All lines between the start of the listing below and the line containing "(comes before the", inclusive, must be repeated exactly.

----

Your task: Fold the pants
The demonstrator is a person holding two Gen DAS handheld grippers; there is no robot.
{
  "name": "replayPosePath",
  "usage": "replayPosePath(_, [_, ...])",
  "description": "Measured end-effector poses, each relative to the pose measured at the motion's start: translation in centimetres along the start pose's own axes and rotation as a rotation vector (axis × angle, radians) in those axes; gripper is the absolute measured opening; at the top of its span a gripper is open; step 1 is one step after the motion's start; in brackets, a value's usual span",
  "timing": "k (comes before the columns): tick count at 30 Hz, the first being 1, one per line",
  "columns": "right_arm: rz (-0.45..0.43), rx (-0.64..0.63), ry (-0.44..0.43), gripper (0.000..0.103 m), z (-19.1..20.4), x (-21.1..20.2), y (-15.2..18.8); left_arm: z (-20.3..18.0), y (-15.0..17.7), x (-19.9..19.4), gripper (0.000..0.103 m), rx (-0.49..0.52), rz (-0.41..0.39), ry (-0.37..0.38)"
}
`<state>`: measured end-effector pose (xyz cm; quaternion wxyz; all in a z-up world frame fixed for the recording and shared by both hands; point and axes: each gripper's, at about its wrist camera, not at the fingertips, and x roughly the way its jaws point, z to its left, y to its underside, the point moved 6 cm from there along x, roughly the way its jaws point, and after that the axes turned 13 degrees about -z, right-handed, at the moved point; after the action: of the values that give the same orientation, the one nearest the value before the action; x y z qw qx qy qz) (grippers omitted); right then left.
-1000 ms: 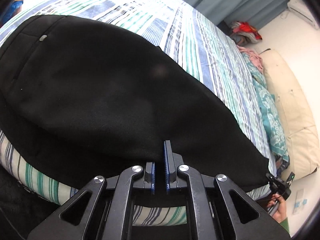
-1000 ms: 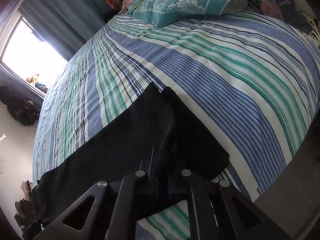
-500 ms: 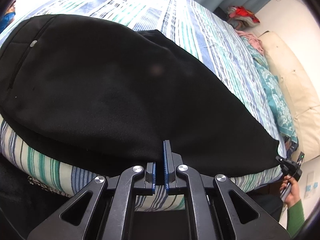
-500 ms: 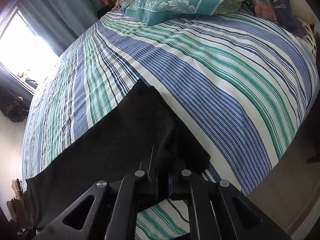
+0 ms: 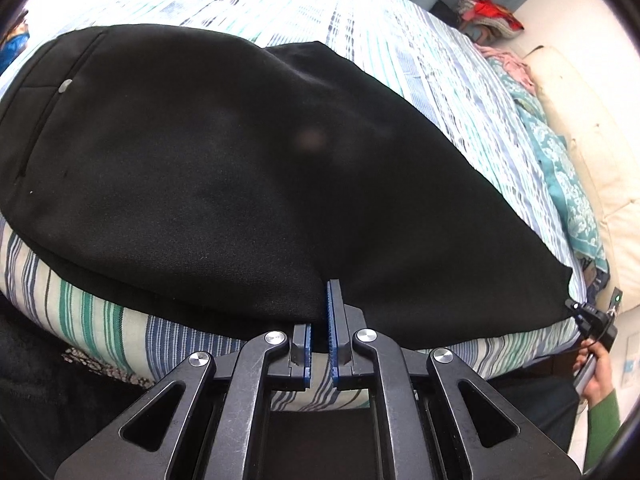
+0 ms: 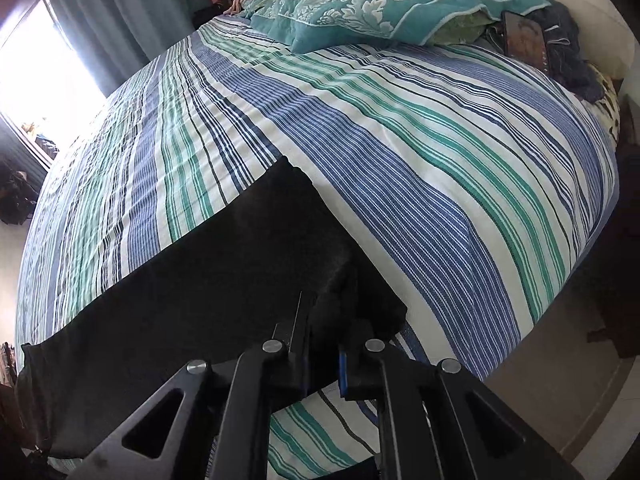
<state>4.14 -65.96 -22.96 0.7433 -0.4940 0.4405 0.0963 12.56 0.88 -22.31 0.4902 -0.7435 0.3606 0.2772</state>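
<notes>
Black pants (image 5: 248, 168) lie along the near edge of a striped bed (image 5: 400, 60), waistband to the left, leg hems to the right. My left gripper (image 5: 322, 320) is shut on the near edge of the pants around mid-length. In the right wrist view the pants (image 6: 200, 280) stretch away to the left. My right gripper (image 6: 322, 344) is shut on the hem end of the legs, where the fabric bunches between the fingers. The right gripper also shows in the left wrist view (image 5: 592, 320) at the hem corner.
The striped sheet (image 6: 400, 160) covers the bed beyond the pants. A teal patterned pillow (image 6: 380, 4) and dark items (image 6: 560, 48) lie at the head. A cream headboard (image 5: 592, 128), curtains (image 6: 128, 4) and a window (image 6: 36, 68) are around it.
Both grippers have drawn back toward the near bed edge with the pants. More sheet shows beyond them and the mattress side has come into view. Both stay shut on the fabric.
</notes>
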Motion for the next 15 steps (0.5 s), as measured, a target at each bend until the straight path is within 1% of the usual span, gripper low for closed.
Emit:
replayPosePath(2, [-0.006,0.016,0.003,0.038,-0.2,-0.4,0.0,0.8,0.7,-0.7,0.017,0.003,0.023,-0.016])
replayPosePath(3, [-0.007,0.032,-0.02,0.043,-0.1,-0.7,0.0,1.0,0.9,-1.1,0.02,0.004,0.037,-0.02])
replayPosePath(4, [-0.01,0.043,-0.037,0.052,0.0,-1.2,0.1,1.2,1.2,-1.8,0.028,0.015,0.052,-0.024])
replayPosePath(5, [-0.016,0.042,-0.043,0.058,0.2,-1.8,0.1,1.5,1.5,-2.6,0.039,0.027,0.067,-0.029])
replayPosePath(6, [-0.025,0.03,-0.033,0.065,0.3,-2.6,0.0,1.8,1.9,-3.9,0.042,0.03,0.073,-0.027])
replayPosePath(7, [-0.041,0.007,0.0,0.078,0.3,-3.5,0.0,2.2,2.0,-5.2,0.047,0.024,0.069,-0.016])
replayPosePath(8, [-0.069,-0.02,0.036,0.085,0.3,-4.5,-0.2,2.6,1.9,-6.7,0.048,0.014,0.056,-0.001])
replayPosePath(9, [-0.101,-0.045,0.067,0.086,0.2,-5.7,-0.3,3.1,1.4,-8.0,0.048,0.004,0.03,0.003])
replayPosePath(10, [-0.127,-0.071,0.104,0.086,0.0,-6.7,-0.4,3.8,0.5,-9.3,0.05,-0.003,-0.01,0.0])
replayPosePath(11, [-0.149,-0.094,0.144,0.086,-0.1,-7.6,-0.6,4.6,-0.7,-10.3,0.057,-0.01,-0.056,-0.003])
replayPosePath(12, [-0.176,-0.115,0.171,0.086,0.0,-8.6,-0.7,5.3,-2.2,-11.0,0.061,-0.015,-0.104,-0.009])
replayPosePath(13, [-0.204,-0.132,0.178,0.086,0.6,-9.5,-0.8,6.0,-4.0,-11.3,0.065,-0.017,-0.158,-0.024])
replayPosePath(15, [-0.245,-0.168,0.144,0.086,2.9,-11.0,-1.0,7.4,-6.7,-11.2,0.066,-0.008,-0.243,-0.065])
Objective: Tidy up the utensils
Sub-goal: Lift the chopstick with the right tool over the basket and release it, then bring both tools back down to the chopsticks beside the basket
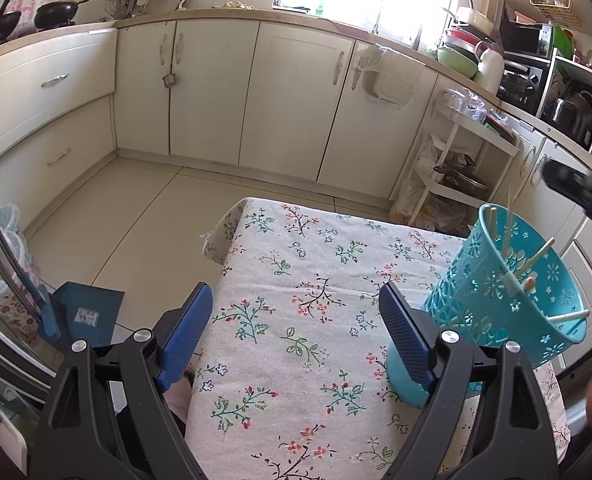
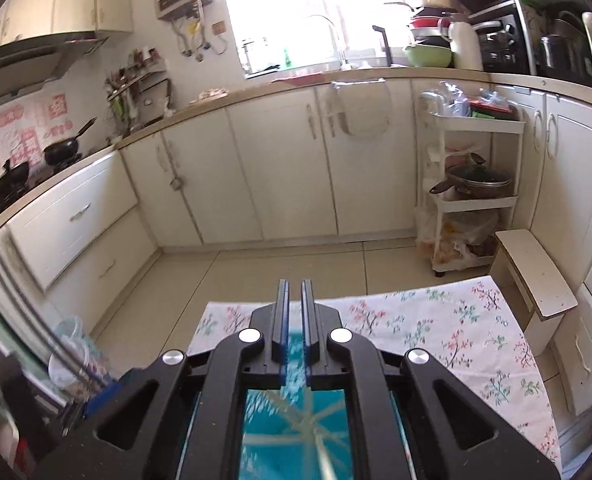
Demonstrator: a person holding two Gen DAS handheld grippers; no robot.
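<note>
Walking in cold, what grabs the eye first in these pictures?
The turquoise basket, standing at the right of the flowered tablecloth with pale chopsticks leaning inside. Next, the left gripper, spread wide open over the cloth, and the right gripper, nearly closed above the basket.

We see a kitchen lined with cream cabinets [image 1: 287, 92] under a pale countertop [image 2: 255, 94] that wraps around the room. A bright window [image 2: 308, 8] above the counter floods the space with daylight. The floor [image 1: 135, 208] is laid with large beige tiles. On the left, black woks [image 2: 61, 150] sit on the stove beneath a range hood [image 2: 23, 64], with pink paper cutouts on the wall behind. A white tiered trolley [image 2: 472, 196] holding a lidded pot stands by the right-hand cabinets. A floral tablecloth [image 1: 296, 320] covers the table in front of us.
</note>
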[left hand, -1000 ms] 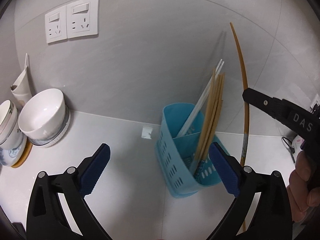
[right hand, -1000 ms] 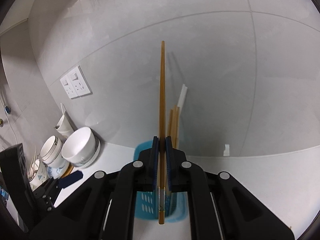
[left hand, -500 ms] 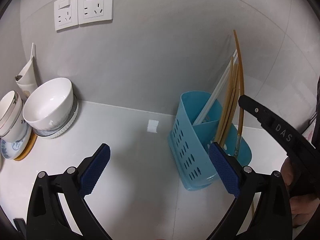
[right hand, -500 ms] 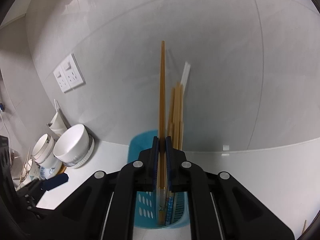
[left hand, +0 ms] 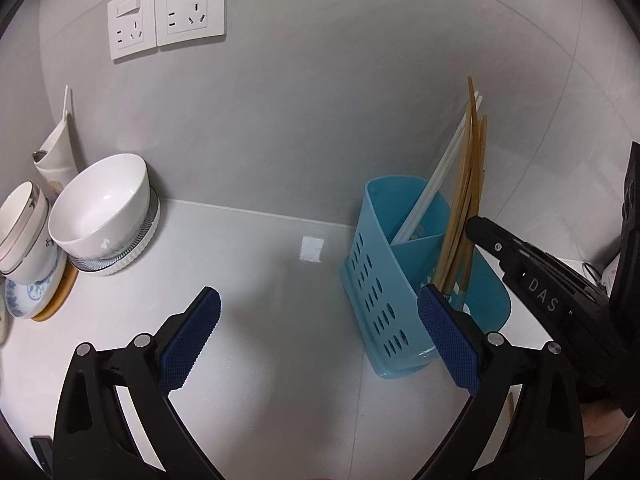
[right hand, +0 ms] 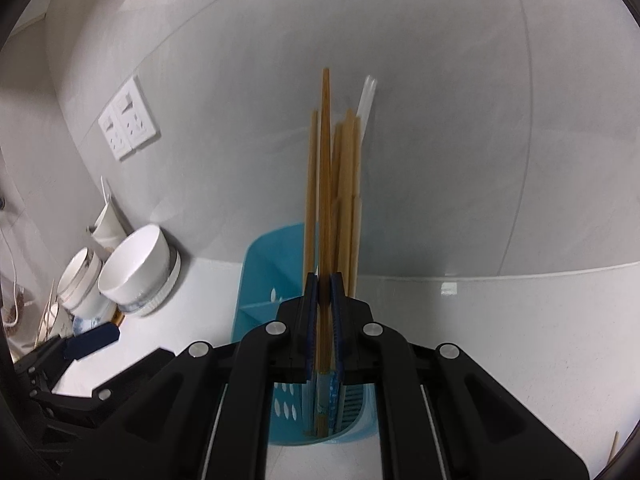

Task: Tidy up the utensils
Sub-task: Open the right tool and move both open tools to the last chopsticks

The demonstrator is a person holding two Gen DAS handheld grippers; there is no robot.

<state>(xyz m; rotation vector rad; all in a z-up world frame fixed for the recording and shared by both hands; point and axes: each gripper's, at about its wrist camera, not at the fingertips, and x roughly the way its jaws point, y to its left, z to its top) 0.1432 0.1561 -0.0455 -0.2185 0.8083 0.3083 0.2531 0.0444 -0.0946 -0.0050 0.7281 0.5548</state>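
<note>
Since a second ago, right gripper (right hand: 324, 292) has lowered its wooden chopstick (right hand: 326, 168) into the blue utensil holder (left hand: 384, 280); jaws clamped on it, lower end inside the holder's right compartment among other chopsticks (left hand: 460, 220). Left gripper (left hand: 318, 340) hovers over white surface (left hand: 260, 264), jaws apart, holding nothing. White bowl (left hand: 104, 204) sits far left.

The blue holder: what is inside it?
The blue holder holds wooden chopsticks and white chopsticks, split by a divider. Their lower ends are hidden.
</note>
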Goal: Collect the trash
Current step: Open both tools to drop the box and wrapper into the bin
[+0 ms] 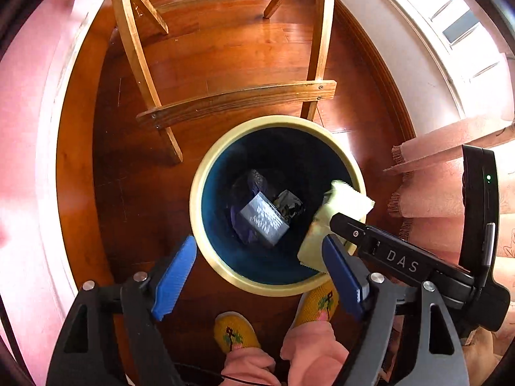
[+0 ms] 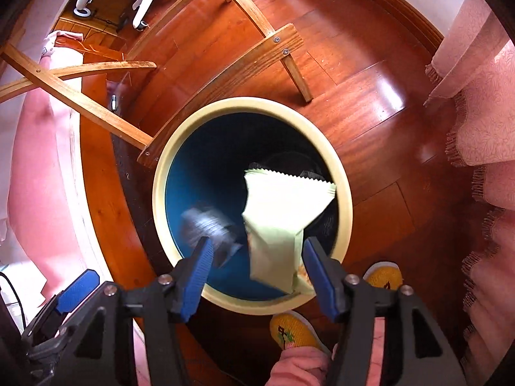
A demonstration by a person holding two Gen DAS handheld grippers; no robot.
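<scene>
Both grippers over the round bin point(image 2: 346, 206) on the wooden floor point(image 1: 225, 64). Right gripper point(image 2: 256, 276): jaws spread, pale green wrapper point(image 2: 276, 225) loose between them above the bin mouth. Left gripper point(image 1: 257, 276): jaws wide, empty; grey packet point(image 1: 264, 218) lies inside the bin.

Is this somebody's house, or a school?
Probably a room in a home: a polished wooden floor, a pink fringed curtain, the legs of a wooden chair and a round bin for trash.

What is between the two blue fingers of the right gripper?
The pale green wrapper, loose over the bin; right gripper open. Seen in the right wrist view.
</scene>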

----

* _REPLY_
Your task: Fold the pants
The demonstrator is a person holding two Gen DAS handheld grippers; there is no robot.
{
  "name": "replayPosePath",
  "usage": "replayPosePath(_, [_, ...])",
  "description": "Measured end-effector poses, each relative to the pose measured at the motion's start: translation in centimetres along the start pose's own axes and rotation as a rotation vector (axis × angle, radians) in those axes; gripper is the absolute measured opening; at the top of its span a gripper is open; step 1 is one step after the motion's start; in brackets, a value's usual span",
  "timing": "k (comes before the columns): tick count at 30 Hz, the first being 1, one per line",

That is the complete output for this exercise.